■ WHAT IS REQUIRED
The listing below contains a span that opens with the line containing "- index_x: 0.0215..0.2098" and closes with the line containing "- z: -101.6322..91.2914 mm". Return that span exactly.

■ COLLECTED MATERIAL
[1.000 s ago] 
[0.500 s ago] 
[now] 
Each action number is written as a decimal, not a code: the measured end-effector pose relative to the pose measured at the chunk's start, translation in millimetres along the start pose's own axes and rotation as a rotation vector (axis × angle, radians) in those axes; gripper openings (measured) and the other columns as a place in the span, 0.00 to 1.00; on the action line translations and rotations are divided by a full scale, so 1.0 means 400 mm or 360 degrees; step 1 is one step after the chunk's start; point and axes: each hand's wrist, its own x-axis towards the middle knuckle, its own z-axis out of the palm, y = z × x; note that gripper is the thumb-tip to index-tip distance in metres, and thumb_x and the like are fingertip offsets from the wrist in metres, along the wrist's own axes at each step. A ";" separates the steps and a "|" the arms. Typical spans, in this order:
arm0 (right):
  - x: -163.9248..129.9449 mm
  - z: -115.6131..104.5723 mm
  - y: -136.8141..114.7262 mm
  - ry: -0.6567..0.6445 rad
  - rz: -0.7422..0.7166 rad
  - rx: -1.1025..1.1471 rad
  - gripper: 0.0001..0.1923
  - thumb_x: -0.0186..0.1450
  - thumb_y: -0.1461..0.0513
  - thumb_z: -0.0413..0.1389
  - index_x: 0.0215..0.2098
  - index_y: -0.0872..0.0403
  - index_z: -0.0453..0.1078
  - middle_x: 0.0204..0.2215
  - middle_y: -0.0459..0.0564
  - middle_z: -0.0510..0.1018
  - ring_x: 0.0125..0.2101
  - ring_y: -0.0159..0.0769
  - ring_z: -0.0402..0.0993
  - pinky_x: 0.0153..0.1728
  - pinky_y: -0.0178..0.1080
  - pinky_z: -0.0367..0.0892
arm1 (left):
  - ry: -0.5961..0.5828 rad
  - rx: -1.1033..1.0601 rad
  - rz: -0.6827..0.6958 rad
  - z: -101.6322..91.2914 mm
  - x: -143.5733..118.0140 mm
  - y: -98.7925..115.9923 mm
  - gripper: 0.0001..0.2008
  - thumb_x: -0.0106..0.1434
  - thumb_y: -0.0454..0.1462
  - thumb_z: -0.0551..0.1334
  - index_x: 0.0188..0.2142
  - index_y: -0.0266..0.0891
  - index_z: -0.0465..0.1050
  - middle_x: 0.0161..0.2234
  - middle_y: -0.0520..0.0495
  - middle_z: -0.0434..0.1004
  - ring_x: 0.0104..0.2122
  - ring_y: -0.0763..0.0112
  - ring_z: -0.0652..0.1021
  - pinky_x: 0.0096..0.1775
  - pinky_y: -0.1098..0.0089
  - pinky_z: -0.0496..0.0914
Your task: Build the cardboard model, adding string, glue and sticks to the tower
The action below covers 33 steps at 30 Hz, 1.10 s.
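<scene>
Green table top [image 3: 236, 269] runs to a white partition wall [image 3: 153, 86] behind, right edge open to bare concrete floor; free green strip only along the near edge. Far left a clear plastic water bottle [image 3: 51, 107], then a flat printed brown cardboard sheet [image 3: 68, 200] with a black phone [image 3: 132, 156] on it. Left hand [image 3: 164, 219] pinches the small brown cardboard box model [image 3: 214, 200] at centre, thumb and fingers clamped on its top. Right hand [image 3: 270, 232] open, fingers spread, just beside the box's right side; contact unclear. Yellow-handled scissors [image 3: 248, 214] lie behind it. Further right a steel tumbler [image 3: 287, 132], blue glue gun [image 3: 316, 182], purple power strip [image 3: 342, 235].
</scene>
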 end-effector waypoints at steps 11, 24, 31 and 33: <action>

■ SOLUTION FOR THIS TASK
  - index_x: 0.0215..0.2098
  - index_y: -0.0872..0.0403
  - index_z: -0.0453..0.1078
  - middle_x: 0.0204..0.2215
  - middle_y: -0.0459..0.0564
  - middle_z: -0.0510..0.1018
  - ring_x: 0.0125..0.2101
  - ring_y: -0.0159..0.0769
  - ring_z: -0.0402..0.0993
  - pinky_x: 0.0153..0.1728
  - pinky_y: -0.0178..0.1080
  - pinky_z: -0.0367..0.0892
arm1 (left):
  - ry: -0.5961..0.5828 rad
  - rx: -1.1033..1.0601 rad
  - rz: -0.6827..0.6958 rad
  - z: -101.6322..91.2914 mm

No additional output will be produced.